## ASSIGNED TASK
Each line of the data should be transcribed exactly as given.

=-=-=

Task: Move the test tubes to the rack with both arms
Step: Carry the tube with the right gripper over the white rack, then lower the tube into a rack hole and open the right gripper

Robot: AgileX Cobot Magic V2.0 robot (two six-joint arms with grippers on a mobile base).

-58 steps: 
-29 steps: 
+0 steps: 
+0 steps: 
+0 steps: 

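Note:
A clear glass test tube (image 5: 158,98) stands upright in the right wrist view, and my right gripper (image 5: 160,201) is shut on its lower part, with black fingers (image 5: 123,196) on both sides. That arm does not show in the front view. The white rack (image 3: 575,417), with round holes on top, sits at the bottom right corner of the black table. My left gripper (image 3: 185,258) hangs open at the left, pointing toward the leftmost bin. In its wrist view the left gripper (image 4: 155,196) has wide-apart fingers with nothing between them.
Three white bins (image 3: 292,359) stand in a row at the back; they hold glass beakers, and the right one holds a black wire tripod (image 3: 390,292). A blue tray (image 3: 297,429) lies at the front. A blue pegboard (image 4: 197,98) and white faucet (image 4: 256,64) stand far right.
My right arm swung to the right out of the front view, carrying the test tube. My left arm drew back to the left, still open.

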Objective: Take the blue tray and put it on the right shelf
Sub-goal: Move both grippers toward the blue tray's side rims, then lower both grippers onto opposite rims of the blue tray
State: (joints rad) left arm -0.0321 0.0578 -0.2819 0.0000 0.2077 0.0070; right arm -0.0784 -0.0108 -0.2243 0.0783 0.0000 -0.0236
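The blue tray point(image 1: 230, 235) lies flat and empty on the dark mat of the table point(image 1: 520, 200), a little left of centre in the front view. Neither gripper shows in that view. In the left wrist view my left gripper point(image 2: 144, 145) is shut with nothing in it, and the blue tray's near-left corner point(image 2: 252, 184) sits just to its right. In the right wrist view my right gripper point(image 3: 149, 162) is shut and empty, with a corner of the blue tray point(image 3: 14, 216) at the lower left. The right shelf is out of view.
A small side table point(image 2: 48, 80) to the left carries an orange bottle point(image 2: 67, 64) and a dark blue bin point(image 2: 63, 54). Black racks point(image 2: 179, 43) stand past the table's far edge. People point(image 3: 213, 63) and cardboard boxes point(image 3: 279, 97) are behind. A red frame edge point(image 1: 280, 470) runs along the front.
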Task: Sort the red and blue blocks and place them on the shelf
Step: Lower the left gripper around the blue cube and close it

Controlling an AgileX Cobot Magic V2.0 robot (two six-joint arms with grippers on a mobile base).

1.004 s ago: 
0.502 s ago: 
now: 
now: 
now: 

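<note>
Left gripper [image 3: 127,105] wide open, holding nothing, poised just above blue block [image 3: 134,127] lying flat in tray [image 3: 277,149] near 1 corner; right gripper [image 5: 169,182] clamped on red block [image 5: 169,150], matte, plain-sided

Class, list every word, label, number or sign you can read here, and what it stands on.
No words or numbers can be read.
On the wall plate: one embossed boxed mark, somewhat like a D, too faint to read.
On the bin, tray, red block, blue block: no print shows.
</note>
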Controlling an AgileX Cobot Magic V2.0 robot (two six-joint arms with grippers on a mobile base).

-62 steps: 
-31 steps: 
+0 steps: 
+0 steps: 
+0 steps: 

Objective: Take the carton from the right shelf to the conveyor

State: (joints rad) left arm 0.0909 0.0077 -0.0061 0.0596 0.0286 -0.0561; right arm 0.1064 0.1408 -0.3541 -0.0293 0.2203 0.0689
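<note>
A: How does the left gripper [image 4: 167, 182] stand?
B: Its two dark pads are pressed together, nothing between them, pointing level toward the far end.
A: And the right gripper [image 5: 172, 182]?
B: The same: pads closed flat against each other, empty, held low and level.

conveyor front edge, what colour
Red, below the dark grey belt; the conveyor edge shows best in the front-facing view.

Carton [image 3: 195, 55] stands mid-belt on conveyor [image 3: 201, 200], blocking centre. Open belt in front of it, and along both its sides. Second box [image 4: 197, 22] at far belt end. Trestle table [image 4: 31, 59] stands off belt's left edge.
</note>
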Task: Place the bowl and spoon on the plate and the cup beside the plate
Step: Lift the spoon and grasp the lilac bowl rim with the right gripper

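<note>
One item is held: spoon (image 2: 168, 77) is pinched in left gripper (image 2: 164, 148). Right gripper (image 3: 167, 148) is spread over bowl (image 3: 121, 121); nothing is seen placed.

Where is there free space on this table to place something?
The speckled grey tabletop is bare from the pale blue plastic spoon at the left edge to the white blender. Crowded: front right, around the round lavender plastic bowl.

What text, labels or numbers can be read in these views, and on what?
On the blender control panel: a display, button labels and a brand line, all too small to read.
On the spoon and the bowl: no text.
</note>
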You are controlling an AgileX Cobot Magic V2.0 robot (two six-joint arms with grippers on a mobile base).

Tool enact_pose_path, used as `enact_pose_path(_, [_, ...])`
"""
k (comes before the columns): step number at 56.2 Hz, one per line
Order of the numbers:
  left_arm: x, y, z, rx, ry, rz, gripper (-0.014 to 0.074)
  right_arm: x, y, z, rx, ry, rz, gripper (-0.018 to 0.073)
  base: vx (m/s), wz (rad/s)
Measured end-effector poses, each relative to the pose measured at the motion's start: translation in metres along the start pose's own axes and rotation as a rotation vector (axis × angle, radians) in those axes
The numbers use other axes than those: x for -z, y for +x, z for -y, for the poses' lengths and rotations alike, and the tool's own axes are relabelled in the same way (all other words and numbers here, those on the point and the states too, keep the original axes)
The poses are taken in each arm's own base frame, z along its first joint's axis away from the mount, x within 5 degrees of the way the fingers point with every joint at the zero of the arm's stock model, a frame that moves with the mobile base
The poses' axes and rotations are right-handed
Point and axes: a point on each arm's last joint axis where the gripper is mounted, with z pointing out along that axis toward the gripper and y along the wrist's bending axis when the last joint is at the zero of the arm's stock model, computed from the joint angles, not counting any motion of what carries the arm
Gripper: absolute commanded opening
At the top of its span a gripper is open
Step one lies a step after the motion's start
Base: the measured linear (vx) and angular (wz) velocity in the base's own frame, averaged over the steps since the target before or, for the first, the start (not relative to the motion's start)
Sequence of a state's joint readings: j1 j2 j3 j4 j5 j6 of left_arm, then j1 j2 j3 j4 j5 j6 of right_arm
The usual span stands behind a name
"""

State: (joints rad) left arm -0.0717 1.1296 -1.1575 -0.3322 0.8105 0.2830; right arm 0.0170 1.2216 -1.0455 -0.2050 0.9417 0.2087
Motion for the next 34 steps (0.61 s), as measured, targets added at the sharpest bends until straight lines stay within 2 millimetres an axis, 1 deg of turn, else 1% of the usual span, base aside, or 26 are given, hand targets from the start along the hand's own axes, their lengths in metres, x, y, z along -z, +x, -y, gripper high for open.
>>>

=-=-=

## ANSWER SPACE
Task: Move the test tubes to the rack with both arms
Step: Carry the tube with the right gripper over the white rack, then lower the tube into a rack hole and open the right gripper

Robot: AgileX Cobot Magic V2.0 robot (two six-joint arms with grippers on a mobile base).

-58 steps: 
-29 steps: 
+0 steps: 
+0 steps: 
+0 steps: 

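Note:
A clear glass test tube (image 5: 158,98) stands upright in the right wrist view, and my right gripper (image 5: 160,201) is shut on its lower part, with black fingers (image 5: 123,196) on both sides. That arm does not show in the front view. The white rack (image 3: 575,417), with round holes on top, sits at the bottom right corner of the black table. My left gripper (image 3: 185,258) hangs open at the left, pointing toward the leftmost bin. In its wrist view the left gripper (image 4: 155,196) has wide-apart fingers with nothing between them.
Three white bins (image 3: 292,359) stand in a row at the back; they hold glass beakers, and the right one holds a black wire tripod (image 3: 390,292). A blue tray (image 3: 297,429) lies at the front. A blue pegboard (image 4: 197,98) and white faucet (image 4: 256,64) stand far right.
My right arm swung to the right out of the front view, carrying the test tube. My left arm drew back to the left, still open.
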
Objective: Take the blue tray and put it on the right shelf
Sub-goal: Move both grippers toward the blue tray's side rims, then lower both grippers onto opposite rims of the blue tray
State: (joints rad) left arm -0.0321 0.0578 -0.2819 0.0000 0.2077 0.0070; right arm -0.0784 -0.0108 -0.2243 0.0783 0.0000 -0.0236
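The blue tray point(image 1: 230, 235) lies flat and empty on the dark mat of the table point(image 1: 520, 200), a little left of centre in the front view. Neither gripper shows in that view. In the left wrist view my left gripper point(image 2: 144, 145) is shut with nothing in it, and the blue tray's near-left corner point(image 2: 252, 184) sits just to its right. In the right wrist view my right gripper point(image 3: 149, 162) is shut and empty, with a corner of the blue tray point(image 3: 14, 216) at the lower left. The right shelf is out of view.
A small side table point(image 2: 48, 80) to the left carries an orange bottle point(image 2: 67, 64) and a dark blue bin point(image 2: 63, 54). Black racks point(image 2: 179, 43) stand past the table's far edge. People point(image 3: 213, 63) and cardboard boxes point(image 3: 279, 97) are behind. A red frame edge point(image 1: 280, 470) runs along the front.
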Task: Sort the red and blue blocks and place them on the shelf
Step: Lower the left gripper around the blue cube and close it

Controlling an AgileX Cobot Magic V2.0 robot (two six-joint arms with grippers on a mobile base).

1.004 s ago: 
0.502 s ago: 
now: 
now: 
now: 

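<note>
Left gripper [image 3: 127,105] wide open, holding nothing, poised just above blue block [image 3: 134,127] lying flat in tray [image 3: 277,149] near 1 corner; right gripper [image 5: 169,182] clamped on red block [image 5: 169,150], matte, plain-sided

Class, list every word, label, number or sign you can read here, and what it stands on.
No words or numbers can be read.
On the wall plate: one embossed boxed mark, somewhat like a D, too faint to read.
On the bin, tray, red block, blue block: no print shows.
</note>
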Controlling an AgileX Cobot Magic V2.0 robot (two six-joint arms with grippers on a mobile base).

-62 steps: 
-31 steps: 
+0 steps: 
+0 steps: 
+0 steps: 

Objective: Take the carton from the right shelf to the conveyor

State: (joints rad) left arm 0.0909 0.0077 -0.0061 0.0596 0.0286 -0.0561; right arm 0.1064 0.1408 -0.3541 -0.0293 0.2203 0.0689
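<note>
A: How does the left gripper [image 4: 167, 182] stand?
B: Its two dark pads are pressed together, nothing between them, pointing level toward the far end.
A: And the right gripper [image 5: 172, 182]?
B: The same: pads closed flat against each other, empty, held low and level.

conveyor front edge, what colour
Red, below the dark grey belt; the conveyor edge shows best in the front-facing view.

Carton [image 3: 195, 55] stands mid-belt on conveyor [image 3: 201, 200], blocking centre. Open belt in front of it, and along both its sides. Second box [image 4: 197, 22] at far belt end. Trestle table [image 4: 31, 59] stands off belt's left edge.
</note>
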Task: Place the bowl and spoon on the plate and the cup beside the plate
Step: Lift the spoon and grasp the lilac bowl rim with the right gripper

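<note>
One item is held: spoon (image 2: 168, 77) is pinched in left gripper (image 2: 164, 148). Right gripper (image 3: 167, 148) is spread over bowl (image 3: 121, 121); nothing is seen placed.

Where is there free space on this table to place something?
The speckled grey tabletop is bare from the pale blue plastic spoon at the left edge to the white blender. Crowded: front right, around the round lavender plastic bowl.

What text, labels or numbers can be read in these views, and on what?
On the blender control panel: a display, button labels and a brand line, all too small to read.
On the spoon and the bowl: no text.
</note>
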You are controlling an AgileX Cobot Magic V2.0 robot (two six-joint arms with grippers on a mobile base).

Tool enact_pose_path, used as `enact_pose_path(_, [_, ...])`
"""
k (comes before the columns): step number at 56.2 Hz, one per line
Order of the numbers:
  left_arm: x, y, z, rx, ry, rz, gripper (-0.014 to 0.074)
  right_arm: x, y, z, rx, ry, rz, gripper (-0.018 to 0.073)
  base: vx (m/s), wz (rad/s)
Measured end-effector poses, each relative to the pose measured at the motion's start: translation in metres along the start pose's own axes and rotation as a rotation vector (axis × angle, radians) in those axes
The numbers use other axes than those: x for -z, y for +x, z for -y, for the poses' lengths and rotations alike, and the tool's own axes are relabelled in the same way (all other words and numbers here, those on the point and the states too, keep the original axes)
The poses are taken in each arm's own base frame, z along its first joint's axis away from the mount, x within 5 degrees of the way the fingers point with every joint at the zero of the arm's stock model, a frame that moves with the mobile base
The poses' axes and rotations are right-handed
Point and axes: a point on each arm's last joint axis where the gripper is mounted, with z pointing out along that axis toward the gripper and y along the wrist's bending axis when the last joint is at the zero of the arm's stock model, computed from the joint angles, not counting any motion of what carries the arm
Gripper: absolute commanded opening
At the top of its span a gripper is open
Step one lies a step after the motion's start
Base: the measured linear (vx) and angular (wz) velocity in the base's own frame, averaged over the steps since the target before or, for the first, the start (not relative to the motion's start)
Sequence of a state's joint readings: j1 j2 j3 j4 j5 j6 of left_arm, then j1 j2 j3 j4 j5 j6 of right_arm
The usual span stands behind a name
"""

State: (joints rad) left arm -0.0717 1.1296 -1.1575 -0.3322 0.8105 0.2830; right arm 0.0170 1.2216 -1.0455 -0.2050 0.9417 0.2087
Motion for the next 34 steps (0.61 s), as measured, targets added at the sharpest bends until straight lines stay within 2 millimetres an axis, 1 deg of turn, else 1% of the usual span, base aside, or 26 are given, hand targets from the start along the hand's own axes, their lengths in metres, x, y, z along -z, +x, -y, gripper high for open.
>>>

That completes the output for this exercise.